10. Qu'il convient, quoi qu'il en soit de cette nullité constatée d'office, de considérer globalement ces deux décisions successives, toutes deux s'inscrivant dans le prolongement du même et unique traitement ambulatoire, dont le non-suivi est assorti de deux conséquences différentes, du fait du libellé – probablement erroné puisque selon la jurisprudence, le prononcé d'une mesure exclut l'octroi du sursis à l'exécution de la peine, dans la mesure où la loi soumet le prononcé de cette mesure (institutionnelle ou ambulatoire, cela importe peu puisque la terminologie légale est la même) à l'existence d'un risque de récidive qui implique nécessairement un pronostic négatif (ATF 135 IV 180 cons.2.3, auquel renvoie l'arrêt de la CPEN du 29.01.2015, cons.6.b) - du dispositif du jugement du 5 mai 2009,
que cela a probablement induit la première juge à traiter de manière séparée - quoique parfois confondue (on relèvera en particulier que l'ordonnance "portant révocation du sursis" du 3 mai 2012 se rattache en réalité à la fin de la suspension de la peine de 12 mois et fait suite à la non-comparution de X. à des audiences dont la convocation portait la précision qu'elles seraient consacrées à un "examen de sa situation, éventuellement révocation du sursis qui assortissait la peine prononcée le 5 mai 2009") - les deux questions,
que cette scission ne doit pas faire perdre de vue que la durée totale de privation de liberté à laquelle X. se trouve exposé – comme conséquence de la même absence de suivi du traitement ambulatoire – est de deux ans et demi, durée pour laquelle une défense obligatoire est imposée par la loi,
qu'indépendamment de la question de la nullité d'une décision rendue par une instance incompétente, il ne paraît pas opportun de laisser perdurer tout au long de la procédure une voie duale induite par un dispositif initial erroné et qu'il conviendrait dès lors que la première instance procède à un examen global de la situation, ce qui suppose l'annulation de la décision du 3 mai 2012 également (voir pour un autre cas d'application de l'art. 393 al.2 let. c CPP, ARMP.2015.19, cons. 6, du 24.04.2015; ou encore ARMP.2012.136 du 12.06.2013, non publié, où l'intérêt public manifeste à la cohérence des décisions rendues en matière d'entraide pénale internationale et l'importance des montants en jeu avaient conduit l'autorité de céans à examiner et annuler d'office la décision de classement querellée, même si les motifs invoqués dans le recours étaient mal fondés).

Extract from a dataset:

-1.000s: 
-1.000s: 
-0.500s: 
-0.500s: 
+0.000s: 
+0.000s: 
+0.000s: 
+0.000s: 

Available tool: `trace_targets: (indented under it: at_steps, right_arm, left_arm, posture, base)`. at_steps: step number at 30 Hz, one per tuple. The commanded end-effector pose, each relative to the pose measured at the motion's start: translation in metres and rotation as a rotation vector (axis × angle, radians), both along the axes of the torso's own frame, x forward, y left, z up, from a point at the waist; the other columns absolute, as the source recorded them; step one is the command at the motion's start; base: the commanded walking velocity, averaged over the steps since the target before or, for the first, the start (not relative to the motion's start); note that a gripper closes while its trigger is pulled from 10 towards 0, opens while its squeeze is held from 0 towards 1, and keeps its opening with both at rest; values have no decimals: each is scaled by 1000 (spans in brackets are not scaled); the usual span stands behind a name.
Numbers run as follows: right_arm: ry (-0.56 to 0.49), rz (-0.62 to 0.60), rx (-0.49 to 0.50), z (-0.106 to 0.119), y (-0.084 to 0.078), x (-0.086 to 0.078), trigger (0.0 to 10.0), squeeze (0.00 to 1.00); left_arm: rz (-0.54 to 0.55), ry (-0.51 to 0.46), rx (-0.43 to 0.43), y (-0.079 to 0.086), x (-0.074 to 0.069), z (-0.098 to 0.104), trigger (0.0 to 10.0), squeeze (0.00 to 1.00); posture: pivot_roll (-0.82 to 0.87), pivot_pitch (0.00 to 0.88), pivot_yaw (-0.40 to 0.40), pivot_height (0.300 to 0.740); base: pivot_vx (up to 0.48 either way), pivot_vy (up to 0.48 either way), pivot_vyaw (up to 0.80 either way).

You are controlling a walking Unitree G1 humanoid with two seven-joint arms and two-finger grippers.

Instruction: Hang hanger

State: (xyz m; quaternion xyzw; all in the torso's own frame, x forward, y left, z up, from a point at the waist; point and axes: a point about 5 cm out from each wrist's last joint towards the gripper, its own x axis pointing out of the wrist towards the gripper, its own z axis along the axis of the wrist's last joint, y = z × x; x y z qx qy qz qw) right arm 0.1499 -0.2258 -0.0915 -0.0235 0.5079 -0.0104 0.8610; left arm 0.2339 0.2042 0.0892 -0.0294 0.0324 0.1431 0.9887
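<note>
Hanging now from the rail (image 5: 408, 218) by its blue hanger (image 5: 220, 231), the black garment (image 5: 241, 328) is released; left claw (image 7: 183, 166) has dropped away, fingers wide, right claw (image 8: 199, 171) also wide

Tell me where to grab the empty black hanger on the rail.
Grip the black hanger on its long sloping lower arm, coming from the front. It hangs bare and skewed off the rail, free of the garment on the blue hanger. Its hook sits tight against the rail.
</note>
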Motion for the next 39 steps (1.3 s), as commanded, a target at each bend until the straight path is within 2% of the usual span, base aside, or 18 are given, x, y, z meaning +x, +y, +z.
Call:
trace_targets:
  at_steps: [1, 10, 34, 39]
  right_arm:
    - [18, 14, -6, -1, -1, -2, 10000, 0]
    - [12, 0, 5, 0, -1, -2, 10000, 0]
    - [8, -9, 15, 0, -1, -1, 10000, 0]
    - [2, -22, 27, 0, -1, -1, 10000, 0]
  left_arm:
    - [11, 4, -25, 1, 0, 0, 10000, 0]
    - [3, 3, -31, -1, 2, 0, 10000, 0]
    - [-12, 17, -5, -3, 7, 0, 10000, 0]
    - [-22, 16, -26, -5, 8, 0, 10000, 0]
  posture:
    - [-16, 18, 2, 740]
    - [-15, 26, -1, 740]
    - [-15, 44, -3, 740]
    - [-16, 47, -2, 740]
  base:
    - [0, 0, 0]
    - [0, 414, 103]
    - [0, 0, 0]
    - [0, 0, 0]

11. Que dans cette perspective, l'autorité de recours ne peut qu'annuler l'ordonnance du 27 avril 2015 et celle du 3 mai 2012, le dossier étant renvoyé au président du Tribunal criminel en l'invitant à reprendre la procédure au sens des considérants après avoir pourvu X. d'un mandataire, intervenant comme défenseur obligatoire,
que les frais du présent arrêt resteront à la charge de l'Etat de Neuchâtel, sans allocation de dépens,
Par ces motifs,
l'Autorité de recours en matière pénale
1. Admet le recours au sens des considérants.
2. Annule la décision du 27 avril 2015, ainsi que l'ordonnance portant "révocation du sursis" du 3 mai 2012.

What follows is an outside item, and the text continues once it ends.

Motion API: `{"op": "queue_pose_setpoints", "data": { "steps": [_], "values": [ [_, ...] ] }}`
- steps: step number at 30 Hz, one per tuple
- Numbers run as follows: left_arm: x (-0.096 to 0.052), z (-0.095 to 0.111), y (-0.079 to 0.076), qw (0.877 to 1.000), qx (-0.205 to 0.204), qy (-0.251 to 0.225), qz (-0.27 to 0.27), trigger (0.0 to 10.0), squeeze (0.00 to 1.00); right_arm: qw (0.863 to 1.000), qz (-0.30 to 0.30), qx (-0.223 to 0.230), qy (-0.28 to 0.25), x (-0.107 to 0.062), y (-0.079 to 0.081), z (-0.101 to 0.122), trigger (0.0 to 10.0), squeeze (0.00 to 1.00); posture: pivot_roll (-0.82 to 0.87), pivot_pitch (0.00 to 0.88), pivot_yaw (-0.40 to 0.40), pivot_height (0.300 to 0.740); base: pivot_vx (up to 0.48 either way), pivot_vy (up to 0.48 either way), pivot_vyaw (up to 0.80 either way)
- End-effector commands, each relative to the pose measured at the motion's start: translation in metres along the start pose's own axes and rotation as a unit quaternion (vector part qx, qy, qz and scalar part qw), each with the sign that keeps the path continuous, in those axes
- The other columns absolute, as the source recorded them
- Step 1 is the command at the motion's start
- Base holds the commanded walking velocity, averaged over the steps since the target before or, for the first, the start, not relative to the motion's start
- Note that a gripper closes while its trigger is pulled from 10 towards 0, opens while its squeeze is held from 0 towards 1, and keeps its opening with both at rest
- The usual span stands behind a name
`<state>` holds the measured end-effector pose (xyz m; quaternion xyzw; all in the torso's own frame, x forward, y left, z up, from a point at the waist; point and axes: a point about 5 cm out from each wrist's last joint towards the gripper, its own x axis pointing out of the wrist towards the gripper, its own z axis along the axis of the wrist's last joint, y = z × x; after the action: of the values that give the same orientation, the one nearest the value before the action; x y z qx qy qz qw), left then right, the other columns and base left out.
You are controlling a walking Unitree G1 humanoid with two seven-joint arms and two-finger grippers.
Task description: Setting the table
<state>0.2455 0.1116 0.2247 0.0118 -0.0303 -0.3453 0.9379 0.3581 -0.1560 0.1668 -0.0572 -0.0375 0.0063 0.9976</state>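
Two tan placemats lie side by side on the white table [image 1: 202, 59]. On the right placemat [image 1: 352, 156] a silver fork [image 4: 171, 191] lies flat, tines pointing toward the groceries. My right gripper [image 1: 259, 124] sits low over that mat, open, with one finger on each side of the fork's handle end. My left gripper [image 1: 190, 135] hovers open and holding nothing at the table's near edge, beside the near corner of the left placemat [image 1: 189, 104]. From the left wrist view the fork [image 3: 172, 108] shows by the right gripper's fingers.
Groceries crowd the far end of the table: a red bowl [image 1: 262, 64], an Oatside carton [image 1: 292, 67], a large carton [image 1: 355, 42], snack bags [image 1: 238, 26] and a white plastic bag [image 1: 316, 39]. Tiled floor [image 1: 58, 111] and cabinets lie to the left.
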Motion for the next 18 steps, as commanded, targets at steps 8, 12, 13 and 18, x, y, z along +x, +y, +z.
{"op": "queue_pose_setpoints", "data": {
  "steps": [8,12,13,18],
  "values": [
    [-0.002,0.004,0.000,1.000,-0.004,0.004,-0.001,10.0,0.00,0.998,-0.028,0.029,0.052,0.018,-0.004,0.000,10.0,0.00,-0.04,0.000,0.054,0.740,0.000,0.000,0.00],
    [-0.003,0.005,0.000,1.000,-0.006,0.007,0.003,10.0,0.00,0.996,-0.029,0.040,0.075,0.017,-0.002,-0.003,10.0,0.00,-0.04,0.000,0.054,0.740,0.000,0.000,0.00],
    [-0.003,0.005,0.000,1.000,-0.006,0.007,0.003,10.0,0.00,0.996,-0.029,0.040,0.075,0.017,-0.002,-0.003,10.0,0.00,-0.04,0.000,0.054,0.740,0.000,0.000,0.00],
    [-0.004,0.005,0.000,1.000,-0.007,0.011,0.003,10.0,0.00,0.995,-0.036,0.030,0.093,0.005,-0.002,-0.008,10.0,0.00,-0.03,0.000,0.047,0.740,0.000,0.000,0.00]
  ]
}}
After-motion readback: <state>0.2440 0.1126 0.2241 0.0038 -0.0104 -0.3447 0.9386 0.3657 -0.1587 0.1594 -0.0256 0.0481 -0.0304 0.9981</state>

3. Renvoie le dossier au président du Tribunal criminel pour reprise de la procédure au sens des considérants.
4. Laisse les frais du présent arrêt à la charge de l'Etat de Neuchâtel.
5. N'alloue pas de dépens.
6. Notifie le présent arrêt à X., en France et au Tribunal régional des Montagnes et du Val-de-Ruz, à La Chaux-de-Fonds (CORR.2008.1).